## Activity
Give exactly the lines from the one with "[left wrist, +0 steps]" through the final line of the listing below, both included, leaving out any pictures.

## Given information
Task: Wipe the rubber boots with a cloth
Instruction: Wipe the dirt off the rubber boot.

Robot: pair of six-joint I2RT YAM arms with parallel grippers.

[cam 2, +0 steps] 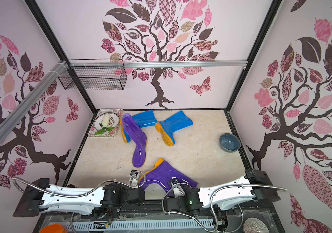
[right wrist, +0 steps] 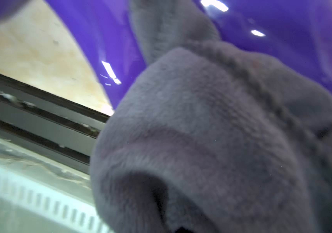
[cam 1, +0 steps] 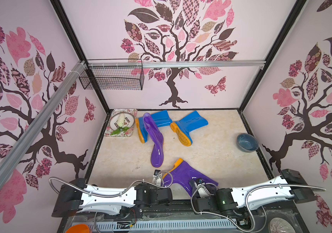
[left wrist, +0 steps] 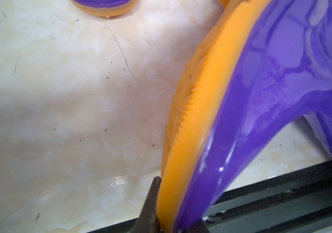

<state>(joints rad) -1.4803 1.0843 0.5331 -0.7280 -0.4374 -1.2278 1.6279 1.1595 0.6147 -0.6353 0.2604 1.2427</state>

## Exercise answer
[left wrist, +0 steps] 

<state>(joints rad) -1.4803 1.0843 0.5331 -0.7280 -0.4374 -1.2278 1.6279 1.1595 0.6147 -0.6353 0.2604 1.2427</state>

The answer has been given, and the exercise is complete.